Hope for what? That I'm here to rescue him? His joy is lost, it doesn't reach me, unable to pierce through the shell of numb pain that shields me and suddenly the pain turns to hatred.
"How could you? Lily and James, and Peter,Sirius, how could you?"
And just like that his face falls. The hope's gone, the joy's gone, and the murderer's back. There's a vast myriad of emotions playing across his face, but I can't, I won't see any of them. I refuse to look at this monster and see my friend, my anything. I won't sympathize with him, even though he's thinner than I am and his eyes are hollow and sunken.
We stand like that in silence for several moments. He doesn't answer, doesn't try to defend himself. Maybe he has no excuse, no way to defend himself, or maybe he just doesn't want to.
I feel sick. There's a burning inside of me that hurts worse than anything I've ever felt before. Worse than the time I fell off the broomstick the first day of flying class and broke my arm, worse than when Peter accidently turned my skin inside out and I had to re-grow it all from scratch, worse even than the night I'd first been bitten.

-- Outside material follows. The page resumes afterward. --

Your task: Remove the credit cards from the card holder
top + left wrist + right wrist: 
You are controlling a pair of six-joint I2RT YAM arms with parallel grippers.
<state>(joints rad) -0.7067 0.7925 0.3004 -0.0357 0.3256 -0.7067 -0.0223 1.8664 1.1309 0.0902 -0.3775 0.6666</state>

I turn and flee. Sirius is screaming behind me, begging me to come back, but I couldn't stop my feet now even if I wanted too and soon his voice blends in with all the others, reverberating off the dark walls around me as they chase me from the cursed place.
I can still hear them even in the boat back to the mainland. Even as I walk to the nearest town and take the train to a spot far enough away that I can Apparate the rest of the way home. Even as I take off my coat and shoes, still he's screaming in my ears, begging me to come back, not to leave him alone in that terrible place.
And I crumble. Finally the tears come, because honestly, he's not that much worse off than I am. Even though he's there and I'm here, we're both still alone, and we're both being tortured by the demons of what we've done.